On September 25 the same year, 1892, my wife and I spent the day with Lord and Lady Tennyson at Aldworth. We were to have gone a week earlier, but as Tennyson was not well the visit was postponed. We left Waterloo by the 8.45 train. At the station we were joined by Walter Leaf, the Homer scholar, who had been at Cambridge with Hallam. We had met him at Lionel Tennyson’s years before. The day was dull but the country looked very lovely; still full of green, though the leaves were here and there beginning to turn. The Indian vines were scarlet. A carriage was waiting and we drove to Aldworth, meeting Mrs. Tennyson on her way to church. On Blackdown Common the leaves were browner than in the valley, and there was a sense of autumn in the air; but round the house, where it was sheltered, green still reigned alone. Far below us the plain was a sea of green, with dark lines of trees and hedgerows like waves. In the distance the fields were wreathed with a dark film—a sapphire mystery.

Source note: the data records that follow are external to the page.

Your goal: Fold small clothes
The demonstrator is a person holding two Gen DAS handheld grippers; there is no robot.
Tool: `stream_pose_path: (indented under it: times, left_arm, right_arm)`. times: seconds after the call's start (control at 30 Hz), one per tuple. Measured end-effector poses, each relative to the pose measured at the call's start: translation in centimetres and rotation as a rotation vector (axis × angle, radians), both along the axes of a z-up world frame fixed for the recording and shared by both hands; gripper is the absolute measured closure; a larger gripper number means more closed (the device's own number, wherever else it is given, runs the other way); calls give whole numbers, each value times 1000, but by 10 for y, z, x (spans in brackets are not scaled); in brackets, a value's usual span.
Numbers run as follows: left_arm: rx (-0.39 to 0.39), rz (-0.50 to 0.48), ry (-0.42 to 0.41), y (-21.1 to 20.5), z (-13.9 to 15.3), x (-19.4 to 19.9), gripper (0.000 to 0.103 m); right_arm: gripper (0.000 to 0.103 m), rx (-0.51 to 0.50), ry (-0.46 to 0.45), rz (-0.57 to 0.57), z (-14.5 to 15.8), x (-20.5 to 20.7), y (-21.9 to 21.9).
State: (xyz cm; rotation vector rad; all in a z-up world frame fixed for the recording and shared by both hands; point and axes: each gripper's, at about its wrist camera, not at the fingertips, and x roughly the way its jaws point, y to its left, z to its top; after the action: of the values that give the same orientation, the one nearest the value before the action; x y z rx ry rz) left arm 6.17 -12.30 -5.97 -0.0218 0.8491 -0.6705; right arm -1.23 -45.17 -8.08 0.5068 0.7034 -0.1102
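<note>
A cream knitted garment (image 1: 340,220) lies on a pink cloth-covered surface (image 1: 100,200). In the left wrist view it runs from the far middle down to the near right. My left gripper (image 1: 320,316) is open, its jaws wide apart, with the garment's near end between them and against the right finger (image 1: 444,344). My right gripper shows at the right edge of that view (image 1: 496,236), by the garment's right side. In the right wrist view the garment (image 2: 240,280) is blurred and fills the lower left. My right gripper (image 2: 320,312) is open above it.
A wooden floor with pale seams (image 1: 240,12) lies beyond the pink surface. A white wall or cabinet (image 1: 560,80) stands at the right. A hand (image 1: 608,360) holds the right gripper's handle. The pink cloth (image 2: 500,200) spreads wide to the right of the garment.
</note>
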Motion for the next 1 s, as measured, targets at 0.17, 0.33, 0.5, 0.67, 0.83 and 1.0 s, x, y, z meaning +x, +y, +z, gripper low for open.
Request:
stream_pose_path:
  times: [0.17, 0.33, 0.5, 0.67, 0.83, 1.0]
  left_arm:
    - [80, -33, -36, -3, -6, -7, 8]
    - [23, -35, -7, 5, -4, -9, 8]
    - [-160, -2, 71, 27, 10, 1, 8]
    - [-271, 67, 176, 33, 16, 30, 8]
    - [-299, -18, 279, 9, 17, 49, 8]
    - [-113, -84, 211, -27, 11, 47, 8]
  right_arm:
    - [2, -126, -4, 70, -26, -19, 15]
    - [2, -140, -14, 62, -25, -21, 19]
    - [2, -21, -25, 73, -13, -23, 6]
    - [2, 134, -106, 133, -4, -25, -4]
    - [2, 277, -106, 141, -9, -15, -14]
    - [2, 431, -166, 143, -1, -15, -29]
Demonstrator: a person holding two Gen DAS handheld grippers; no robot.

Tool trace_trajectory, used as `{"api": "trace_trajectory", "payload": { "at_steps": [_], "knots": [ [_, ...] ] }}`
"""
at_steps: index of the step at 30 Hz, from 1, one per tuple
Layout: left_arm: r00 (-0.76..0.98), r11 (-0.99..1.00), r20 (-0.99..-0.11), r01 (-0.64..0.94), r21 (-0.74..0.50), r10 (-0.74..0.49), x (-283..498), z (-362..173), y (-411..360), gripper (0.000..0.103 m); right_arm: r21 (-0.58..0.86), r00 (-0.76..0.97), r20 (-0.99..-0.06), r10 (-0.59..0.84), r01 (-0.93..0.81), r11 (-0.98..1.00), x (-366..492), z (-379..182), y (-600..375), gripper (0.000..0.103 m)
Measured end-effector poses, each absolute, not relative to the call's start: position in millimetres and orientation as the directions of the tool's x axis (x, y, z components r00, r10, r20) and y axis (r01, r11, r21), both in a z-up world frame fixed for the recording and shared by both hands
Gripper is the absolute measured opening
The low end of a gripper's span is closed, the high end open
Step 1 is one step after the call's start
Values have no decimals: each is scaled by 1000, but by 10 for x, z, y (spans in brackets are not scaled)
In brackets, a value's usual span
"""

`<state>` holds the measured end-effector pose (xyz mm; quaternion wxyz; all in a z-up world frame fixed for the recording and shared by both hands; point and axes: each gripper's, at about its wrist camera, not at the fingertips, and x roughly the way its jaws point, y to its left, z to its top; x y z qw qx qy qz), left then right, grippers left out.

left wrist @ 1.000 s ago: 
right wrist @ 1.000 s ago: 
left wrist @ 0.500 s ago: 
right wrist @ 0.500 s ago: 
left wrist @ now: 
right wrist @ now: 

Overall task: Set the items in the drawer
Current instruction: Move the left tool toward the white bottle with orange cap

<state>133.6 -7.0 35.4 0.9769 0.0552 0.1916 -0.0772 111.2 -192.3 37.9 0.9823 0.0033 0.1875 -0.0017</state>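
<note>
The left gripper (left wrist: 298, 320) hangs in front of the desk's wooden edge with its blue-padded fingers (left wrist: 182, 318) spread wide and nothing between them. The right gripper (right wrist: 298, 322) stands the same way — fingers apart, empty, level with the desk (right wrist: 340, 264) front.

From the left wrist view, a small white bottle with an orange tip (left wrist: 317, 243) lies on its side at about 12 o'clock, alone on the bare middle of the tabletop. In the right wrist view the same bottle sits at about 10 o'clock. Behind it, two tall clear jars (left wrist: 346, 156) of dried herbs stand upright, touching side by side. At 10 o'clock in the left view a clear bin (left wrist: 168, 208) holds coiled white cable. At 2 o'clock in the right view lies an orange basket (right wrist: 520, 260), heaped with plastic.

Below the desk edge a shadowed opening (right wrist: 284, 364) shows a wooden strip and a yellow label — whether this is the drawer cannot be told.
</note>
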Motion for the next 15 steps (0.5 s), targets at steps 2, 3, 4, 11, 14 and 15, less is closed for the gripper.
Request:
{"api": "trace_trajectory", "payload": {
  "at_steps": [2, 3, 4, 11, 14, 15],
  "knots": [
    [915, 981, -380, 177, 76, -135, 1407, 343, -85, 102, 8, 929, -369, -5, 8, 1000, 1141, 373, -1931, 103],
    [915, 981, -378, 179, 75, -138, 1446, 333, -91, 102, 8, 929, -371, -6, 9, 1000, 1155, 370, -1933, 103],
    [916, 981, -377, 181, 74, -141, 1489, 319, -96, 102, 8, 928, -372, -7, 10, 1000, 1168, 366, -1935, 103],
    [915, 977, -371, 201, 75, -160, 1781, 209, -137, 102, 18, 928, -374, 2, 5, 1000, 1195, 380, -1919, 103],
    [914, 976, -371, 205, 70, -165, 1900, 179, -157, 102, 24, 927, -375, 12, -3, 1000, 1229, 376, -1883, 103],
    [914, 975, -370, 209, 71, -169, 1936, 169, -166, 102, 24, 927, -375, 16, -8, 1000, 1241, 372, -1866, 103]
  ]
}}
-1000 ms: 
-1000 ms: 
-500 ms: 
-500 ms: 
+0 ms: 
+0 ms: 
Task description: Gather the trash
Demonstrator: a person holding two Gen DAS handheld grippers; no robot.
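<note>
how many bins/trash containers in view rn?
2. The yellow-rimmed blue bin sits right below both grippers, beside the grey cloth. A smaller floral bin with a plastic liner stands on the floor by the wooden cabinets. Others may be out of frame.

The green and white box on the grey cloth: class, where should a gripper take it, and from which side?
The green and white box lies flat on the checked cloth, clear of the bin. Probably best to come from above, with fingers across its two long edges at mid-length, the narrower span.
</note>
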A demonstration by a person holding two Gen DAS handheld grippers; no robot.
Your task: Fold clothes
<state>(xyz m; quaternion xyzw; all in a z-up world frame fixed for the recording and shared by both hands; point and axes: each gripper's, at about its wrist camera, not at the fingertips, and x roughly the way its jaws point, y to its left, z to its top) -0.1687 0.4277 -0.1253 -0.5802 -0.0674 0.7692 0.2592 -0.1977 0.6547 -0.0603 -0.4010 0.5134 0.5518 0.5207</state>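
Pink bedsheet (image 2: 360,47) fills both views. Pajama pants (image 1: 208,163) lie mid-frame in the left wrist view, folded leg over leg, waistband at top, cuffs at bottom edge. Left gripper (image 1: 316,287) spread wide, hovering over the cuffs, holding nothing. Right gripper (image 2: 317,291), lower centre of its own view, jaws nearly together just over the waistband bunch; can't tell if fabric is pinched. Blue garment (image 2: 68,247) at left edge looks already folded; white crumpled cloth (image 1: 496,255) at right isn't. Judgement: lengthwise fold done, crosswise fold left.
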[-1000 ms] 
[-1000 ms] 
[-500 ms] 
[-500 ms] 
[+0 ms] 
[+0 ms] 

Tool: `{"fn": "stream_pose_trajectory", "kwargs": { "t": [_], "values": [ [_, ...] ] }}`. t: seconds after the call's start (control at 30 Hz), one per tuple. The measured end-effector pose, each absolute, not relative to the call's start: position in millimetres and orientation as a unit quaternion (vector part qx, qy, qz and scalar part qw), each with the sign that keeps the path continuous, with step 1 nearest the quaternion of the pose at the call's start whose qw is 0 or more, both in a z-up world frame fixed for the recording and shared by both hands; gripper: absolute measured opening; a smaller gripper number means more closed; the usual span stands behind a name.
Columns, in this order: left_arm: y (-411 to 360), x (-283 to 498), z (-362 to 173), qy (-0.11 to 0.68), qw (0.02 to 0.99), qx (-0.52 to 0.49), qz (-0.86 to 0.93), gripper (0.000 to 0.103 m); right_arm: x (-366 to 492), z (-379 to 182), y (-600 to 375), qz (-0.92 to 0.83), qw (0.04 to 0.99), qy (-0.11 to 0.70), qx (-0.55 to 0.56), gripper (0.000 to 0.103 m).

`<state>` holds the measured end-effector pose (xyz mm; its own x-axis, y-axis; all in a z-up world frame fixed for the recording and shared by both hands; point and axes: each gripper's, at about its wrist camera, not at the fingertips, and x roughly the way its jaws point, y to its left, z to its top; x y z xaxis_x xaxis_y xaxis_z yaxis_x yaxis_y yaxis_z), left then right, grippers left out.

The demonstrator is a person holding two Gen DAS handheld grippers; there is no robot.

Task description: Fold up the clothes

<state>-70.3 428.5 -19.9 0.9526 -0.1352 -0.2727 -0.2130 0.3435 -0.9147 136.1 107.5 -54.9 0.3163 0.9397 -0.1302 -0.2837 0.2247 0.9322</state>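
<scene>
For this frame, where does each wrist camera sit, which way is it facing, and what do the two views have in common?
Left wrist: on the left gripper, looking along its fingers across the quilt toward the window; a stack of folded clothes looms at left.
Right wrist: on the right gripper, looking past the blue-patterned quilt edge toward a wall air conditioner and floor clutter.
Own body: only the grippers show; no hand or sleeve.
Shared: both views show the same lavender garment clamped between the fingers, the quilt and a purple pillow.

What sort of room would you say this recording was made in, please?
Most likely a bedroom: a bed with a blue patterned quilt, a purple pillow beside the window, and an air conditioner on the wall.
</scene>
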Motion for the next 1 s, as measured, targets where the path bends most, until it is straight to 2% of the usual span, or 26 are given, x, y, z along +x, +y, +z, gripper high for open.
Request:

We sat awhile with Lady Tennyson, who was in the drawing-room on a sofa away from the light. She had long been an invalid. She was perhaps the most sweet and saintly woman I ever met, and had a wonderful memory. She had been helper and secretary to her husband in early days, trying to save him all the labour she could; and she told us of the enormous correspondence of even that early time. Presently Hallam took us all up to his father, who was in his study overhead.
The room was well guarded against cold, for we had to pass from the door all along one side of it through a laneway made between the bookcases and the high manifold screen. Tennyson was sitting on a sofa with his back to the big mullioned window which looked out to the south. He had on a black skull-cap, his long thin dark hair falling from under it. He seemed very feeble, a good deal changed in that way during the five months that had elapsed since I had seen him. His fine brown nervous hands lay on his lap. Irving had the finest and most expressive hands I have ever seen; Tennyson’s were something like them, only bigger. When he began to talk he brightened up. Amongst other things he spoke of the error in the alteration of Becket, “God the Virgin.” We did not stay very long, as manifestly quietude was best for him, and no one else but ourselves was allowed to see him that day. Presently we all went for a walk, Mrs. Allingham, the painter, who was an old and close friend of the Tennysons, joining us. As we went out we had a glimpse from the terrace of Tennyson reading; part of his book and the top of his head were visible. At that time the lawn presented a peculiar appearance. There had come a sort of visitation of slugs, and the grass was all brown in patches where paraffin had been poured on it.